Has anyone installed the steady fast brackets on their TT? see the site It looks pretty cool and was looking for some feedback.

Thanks in advance.

Happy Outbacking!


----------



## BoaterDan (Jul 1, 2005)

I wish I had a little shaking in my trailer.


----------



## Rob_G (Feb 16, 2006)

My bud had a bit of shaking in his trailer so I told him to lose a few pounds.


----------



## go6car (Jan 19, 2004)

That looks interesting. I wonder where you could go to actually test it out (i.e., walk into a trailer that already has it). I would think, also, you might have the same issues as any good scissor jacks if not on pavement, just by virtue of ground loosening at your site over a regular visit -- but maybe that would only mean a few tweaks as needed to keep it tight.

Interesting - keep us posted if you decide to make the jump!


----------



## 3LEES (Feb 18, 2006)

Husker92 said:


> Has anyone installed the steady fast brackets on their TT? see the site It looks pretty cool and was looking for some feedback.
> 
> Thanks in advance.
> 
> Happy Outbacking!


Crawfish has installed a system very similar to this one (if not the same) on his 32FRLDS 5er.

You might try to PM him for feedback.

Dan


----------



## Compulynx (Oct 15, 2008)

This thread is not about what I thought it was going to be about...

C


----------



## Rip (Jul 13, 2006)

Try these!!!!!!!!!! http://www.waynesrvstabilizer.com/


----------



## Husker92 (Feb 11, 2006)

thanks - have you used them?



Rip said:


> Try these!!!!!!!!!! http://www.waynesrvstabilizer.com/


----------



## Dreamtimers (Mar 7, 2005)

3LEES said:


> Has anyone installed the steady fast brackets on their TT? see the site It looks pretty cool and was looking for some feedback.
> 
> Thanks in advance.
> 
> Happy Outbacking!


Crawfish has installed a system very similar to this one (if not the same) on his 32FRLDS 5er.
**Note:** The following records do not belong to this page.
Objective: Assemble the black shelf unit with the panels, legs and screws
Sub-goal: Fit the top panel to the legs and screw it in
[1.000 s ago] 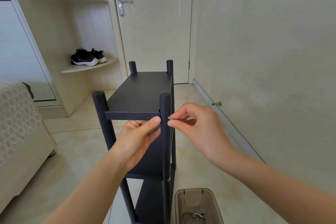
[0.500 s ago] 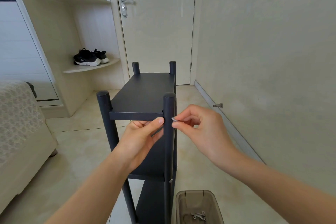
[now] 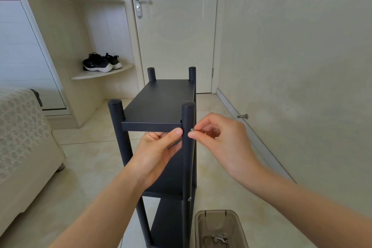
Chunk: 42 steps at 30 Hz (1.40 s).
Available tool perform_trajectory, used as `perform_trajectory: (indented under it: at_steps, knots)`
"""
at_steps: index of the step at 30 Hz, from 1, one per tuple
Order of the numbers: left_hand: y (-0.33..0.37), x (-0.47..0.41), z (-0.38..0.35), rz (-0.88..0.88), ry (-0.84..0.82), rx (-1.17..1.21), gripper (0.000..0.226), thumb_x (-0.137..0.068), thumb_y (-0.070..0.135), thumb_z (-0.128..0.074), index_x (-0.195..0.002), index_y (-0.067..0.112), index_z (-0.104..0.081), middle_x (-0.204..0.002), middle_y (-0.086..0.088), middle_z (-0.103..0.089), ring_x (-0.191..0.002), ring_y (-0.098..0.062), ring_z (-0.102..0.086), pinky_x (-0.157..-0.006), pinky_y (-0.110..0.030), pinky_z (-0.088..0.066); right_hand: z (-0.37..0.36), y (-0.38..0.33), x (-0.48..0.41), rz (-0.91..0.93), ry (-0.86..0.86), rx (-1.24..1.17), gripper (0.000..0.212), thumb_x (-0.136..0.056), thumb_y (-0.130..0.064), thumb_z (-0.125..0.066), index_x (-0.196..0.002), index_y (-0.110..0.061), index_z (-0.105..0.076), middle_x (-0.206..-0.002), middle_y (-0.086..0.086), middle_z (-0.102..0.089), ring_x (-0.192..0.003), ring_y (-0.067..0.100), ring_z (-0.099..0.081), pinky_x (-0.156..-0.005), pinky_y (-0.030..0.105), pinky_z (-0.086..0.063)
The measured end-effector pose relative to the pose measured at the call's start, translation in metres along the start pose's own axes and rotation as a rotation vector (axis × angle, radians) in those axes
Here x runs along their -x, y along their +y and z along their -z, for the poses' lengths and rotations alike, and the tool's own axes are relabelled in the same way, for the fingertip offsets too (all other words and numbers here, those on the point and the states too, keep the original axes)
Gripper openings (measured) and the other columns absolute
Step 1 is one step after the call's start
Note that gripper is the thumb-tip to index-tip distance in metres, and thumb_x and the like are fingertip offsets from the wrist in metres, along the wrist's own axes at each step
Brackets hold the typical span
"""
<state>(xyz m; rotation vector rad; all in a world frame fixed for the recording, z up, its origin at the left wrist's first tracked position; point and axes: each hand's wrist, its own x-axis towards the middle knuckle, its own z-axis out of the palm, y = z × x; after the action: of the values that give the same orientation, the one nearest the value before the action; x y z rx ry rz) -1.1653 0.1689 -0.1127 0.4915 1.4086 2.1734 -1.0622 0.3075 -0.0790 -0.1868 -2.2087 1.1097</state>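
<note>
The black shelf unit stands upright on the floor before me, with four round legs and a top panel (image 3: 161, 102). My left hand (image 3: 157, 151) holds the top panel from below, thumb pressed on its front edge beside the near right leg (image 3: 187, 159). My right hand (image 3: 219, 139) pinches a small silver screw (image 3: 191, 129) against the right side of that leg, at the height of the top panel. Another screw head (image 3: 189, 199) shows lower on the same leg, by the middle panel.
A clear brownish plastic box (image 3: 203, 225) with several screws (image 3: 221, 237) sits on the floor at the lower right. The wall runs close on the right, with a door stopper (image 3: 242, 116). A bed (image 3: 22, 147) is at the left; a door and shoe shelves stand behind.
The view has shifted slightly. My right hand stays at the leg with the screw, its fingers barely moved; my left hand keeps its hold under the top panel.
</note>
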Motion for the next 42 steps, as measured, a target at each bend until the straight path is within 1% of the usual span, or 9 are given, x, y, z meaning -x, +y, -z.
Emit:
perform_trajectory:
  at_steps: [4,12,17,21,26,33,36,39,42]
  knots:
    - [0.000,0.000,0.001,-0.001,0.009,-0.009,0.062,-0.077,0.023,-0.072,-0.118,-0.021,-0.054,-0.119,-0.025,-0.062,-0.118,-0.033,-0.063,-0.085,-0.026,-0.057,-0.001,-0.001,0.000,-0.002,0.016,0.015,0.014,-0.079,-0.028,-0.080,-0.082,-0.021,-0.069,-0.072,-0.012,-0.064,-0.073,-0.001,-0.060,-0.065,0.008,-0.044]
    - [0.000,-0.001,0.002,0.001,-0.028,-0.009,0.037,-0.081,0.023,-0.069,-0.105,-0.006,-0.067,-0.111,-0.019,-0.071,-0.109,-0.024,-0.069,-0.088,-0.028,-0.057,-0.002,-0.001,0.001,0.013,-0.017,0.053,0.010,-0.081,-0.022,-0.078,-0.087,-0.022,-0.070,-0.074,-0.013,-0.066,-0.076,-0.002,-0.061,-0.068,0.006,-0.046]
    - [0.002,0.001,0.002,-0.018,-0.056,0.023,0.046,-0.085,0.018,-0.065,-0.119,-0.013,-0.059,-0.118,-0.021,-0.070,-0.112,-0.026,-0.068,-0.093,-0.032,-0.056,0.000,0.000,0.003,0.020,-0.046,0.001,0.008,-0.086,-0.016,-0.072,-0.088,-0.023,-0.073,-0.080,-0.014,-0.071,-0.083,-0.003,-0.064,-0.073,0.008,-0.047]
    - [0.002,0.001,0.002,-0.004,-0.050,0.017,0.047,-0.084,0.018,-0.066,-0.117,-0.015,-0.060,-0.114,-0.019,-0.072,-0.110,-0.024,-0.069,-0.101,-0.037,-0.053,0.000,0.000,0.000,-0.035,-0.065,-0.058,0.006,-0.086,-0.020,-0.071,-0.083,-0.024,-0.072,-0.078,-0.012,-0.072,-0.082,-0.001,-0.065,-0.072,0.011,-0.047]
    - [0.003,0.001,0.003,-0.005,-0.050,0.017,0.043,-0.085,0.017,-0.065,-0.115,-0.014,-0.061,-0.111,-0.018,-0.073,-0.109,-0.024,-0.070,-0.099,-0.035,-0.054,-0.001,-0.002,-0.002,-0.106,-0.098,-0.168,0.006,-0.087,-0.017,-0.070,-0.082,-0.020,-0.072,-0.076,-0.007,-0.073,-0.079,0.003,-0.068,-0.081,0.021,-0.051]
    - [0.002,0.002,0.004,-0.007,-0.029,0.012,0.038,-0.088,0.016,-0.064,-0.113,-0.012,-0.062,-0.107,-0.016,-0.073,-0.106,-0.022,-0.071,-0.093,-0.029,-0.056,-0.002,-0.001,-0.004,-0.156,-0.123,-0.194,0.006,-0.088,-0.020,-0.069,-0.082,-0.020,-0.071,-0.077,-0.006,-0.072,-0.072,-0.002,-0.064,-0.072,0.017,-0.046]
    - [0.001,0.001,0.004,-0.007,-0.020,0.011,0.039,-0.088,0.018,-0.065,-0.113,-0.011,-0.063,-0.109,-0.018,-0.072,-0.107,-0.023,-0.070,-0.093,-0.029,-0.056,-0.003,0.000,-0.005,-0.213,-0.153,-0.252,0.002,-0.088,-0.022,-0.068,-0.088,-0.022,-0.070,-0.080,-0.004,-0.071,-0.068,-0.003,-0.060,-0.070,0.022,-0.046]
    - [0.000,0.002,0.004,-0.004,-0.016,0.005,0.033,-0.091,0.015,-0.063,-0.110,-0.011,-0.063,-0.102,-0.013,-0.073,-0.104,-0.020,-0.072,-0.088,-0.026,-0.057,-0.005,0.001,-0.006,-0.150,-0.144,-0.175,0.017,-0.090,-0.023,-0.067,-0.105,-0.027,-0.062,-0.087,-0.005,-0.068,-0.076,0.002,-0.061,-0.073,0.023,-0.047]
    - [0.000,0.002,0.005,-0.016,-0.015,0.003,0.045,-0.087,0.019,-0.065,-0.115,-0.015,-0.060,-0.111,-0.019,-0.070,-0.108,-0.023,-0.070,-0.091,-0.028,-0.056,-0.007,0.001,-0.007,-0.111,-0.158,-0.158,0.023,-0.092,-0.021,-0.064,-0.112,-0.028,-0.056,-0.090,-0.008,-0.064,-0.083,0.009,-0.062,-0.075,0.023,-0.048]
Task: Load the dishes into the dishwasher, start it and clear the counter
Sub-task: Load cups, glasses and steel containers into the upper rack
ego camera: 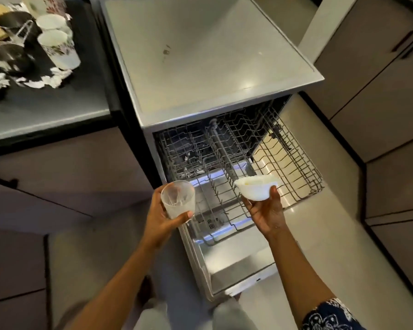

You might try to PM him for feedback.

Dan
[/quote]
Leon's system comes off the jacks and has two bars that form triangles to hold everything solid. I have almost the same system, only smaller. It helps a-lot. CW sells this system.

Dave


----------



## Rip (Jul 13, 2006)

Husker92 said:


> Try these!!!!!!!!!! http://www.waynesrvstabilizer.com/


[/quote]
no looks like a nice system


----------